Nem mesmo o navio de pesquisa oceanográfica da Marinha dos EUA, Pathfinder, conseguiu localizar os restos do avião numa busca realizada em 2008 à volta da ilha de Keri, num empreendimento encomendado pelo governo estónio ao Pentágono.
“Os destroços estão em pedaços e o fundo do mar é bastante desafiador, com formações rochosas, vales e colinas. É muito fácil perder” pequenas peças e destroços da aeronave, disse Peremees. “É claro que as técnicas evoluíram muito ao longo do tempo. Como sempre, você pode ter uma boa tecnologia, mas não terá sorte.”
Novo vídeo feito por robôs subaquáticos da empresa de Peremees mostra imagens nítidas do trem de pouso trimotor Junkers, um dos motores e partes das asas.

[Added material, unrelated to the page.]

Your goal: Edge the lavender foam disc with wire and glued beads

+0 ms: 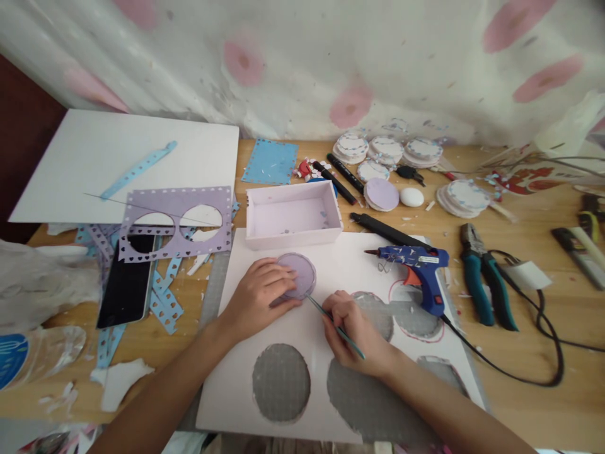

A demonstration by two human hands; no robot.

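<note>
My left hand (263, 290) holds a round purple disc (300, 272) down on a white foam board (236, 378), fingers over its left side and thumb along the near edge. In my right hand (352, 328) is a slim teal-handled tool (348, 340), held like a pen. Its thin tip meets the disc's lower right rim; I cannot make out the tip's exact shape. Several round holes are cut in the board, and a grey cutting mat (281, 383) shows through them. Just behind the disc stands an open pale purple box (293, 217).
A blue glue gun (425, 271) lies on the board's right, its cord trailing right past teal-handled pliers (486, 274). Stacked white discs (386, 150) stand at the back. On the left are a purple sheet with round cutouts (177, 246), a phone (126, 280) and a plastic bottle (42, 356).
</note>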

Peremees e seu grupo estão “absolutamente” convencidos de que as peças pertencem a Kaleva por causa do design distinto e reconhecível do Junkers Ju 52 de fabricação alemã, um dos mais populares aviões europeus de transporte de passageiros e de guerra na década de 1930 e início da década de 1940.
O avião foi operado pela antecessora da companhia aérea nacional finlandesa Finnair.

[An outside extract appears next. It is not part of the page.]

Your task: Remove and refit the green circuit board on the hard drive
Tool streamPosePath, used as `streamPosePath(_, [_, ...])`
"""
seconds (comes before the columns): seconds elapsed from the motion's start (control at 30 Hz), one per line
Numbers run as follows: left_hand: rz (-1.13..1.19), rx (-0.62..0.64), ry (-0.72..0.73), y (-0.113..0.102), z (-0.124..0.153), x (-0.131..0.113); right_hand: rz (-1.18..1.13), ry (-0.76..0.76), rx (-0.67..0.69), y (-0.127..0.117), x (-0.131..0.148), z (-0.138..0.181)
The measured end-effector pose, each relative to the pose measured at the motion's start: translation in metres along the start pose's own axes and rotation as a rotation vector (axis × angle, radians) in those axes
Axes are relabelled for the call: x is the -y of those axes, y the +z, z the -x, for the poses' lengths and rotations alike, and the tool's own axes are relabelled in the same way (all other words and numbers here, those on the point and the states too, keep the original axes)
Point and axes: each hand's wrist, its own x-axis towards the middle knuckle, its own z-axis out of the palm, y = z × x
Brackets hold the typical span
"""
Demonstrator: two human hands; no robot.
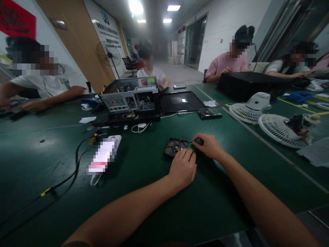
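An opened hard drive (pixel 176 146) lies on the green table (pixel 144 192) in front of me, its platter showing. My left hand (pixel 183 168) rests on the drive's near right corner with the fingers curled down on it. My right hand (pixel 209 145) is closed round a small screwdriver (pixel 199 141) with a dark green handle, held upright over the drive's right edge. The screwdriver's tip is hidden behind my fingers.
Beyond the drive stand an open computer case (pixel 131 99), a black side panel (pixel 181 102) and a second hard drive (pixel 210 113). Two white fan grilles (pixel 277 128) lie at the right. A phone (pixel 102 157) and black cable (pixel 64 178) lie left. Several people sit around the table.
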Motion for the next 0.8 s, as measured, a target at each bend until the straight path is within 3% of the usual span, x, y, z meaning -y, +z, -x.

Jaakko Schildt, diretor de operações da Finnair, descreveu a queda de Kaleva como “um acontecimento trágico e profundamente triste para a jovem companhia aérea” que a Finnair, então chamada Aero, foi em 1940.

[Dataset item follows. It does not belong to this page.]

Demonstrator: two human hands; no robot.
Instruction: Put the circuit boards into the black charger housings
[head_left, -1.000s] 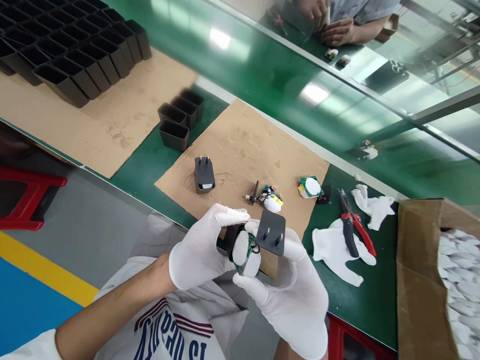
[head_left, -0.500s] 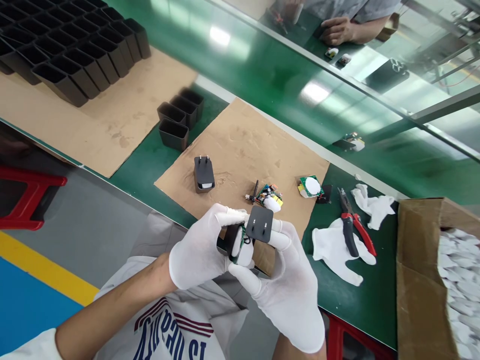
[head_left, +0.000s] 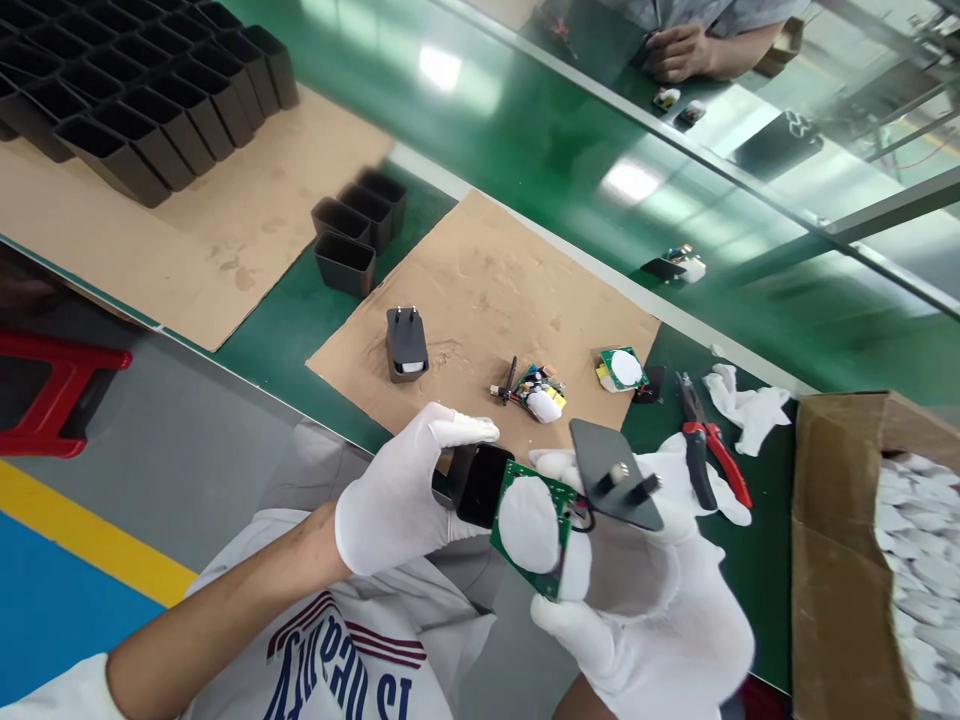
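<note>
My left hand, in a white glove, is closed round a black charger shell with its open end facing right. My right hand, also gloved, grips a green circuit board with a white pad on it, wired to a black plug cover with two pins. The board sits just outside the shell's mouth. On the brown cardboard mat lie a finished black charger, a loose board with coloured parts and another green board with a white pad.
Red-handled pliers lie on a white glove on the green table. A cardboard box of white pieces stands at right. Several empty black shells and a big block of them sit at left. Another person's hand works across the belt.
My right hand has pulled the board and plug cover out of the shell, down and to the right. A part on the belt has moved left.
</note>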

“Encontrar os destroços do Kaleva de certa forma encerra isso, embora não traga de volta as vidas de nossos clientes e tripulantes que foram perdidas”, disse Schildt. “O interesse em localizar Kaleva no Mar Báltico mostra a importância que este trágico acontecimento tem na história da aviação da nossa região.”
Peremees disse que a sua empresa se concentrará agora na criação de imagens 3D dos destroços do Kaleva e na discussão com as autoridades estonianas sobre a possibilidade de recolher alguns dos itens e, se encontrados, a carga do avião e os restos mortais humanos.
Snyder, da Embaixada dos EUA em Tallinn, disse que Washington está monitorando de perto os esforços do grupo de mergulho.
“Estamos acompanhando a investigação do local e teremos prazer em discutir com nossos aliados finlandeses e estonianos (OTAN) quaisquer desenvolvimentos resultantes dos esforços de recuperação”, disse Snyder.
Um memorial de pedra erguido no início da década de 1990 para as vítimas do acidente de Kaleva está localizado em Keri, e o antigo edifício preservado do terminal do aeroporto de Malmi, em Helsinque, onde Kaleva deveria chegar, tem uma placa memorial instalada em 2020 com os nomes do vítimas.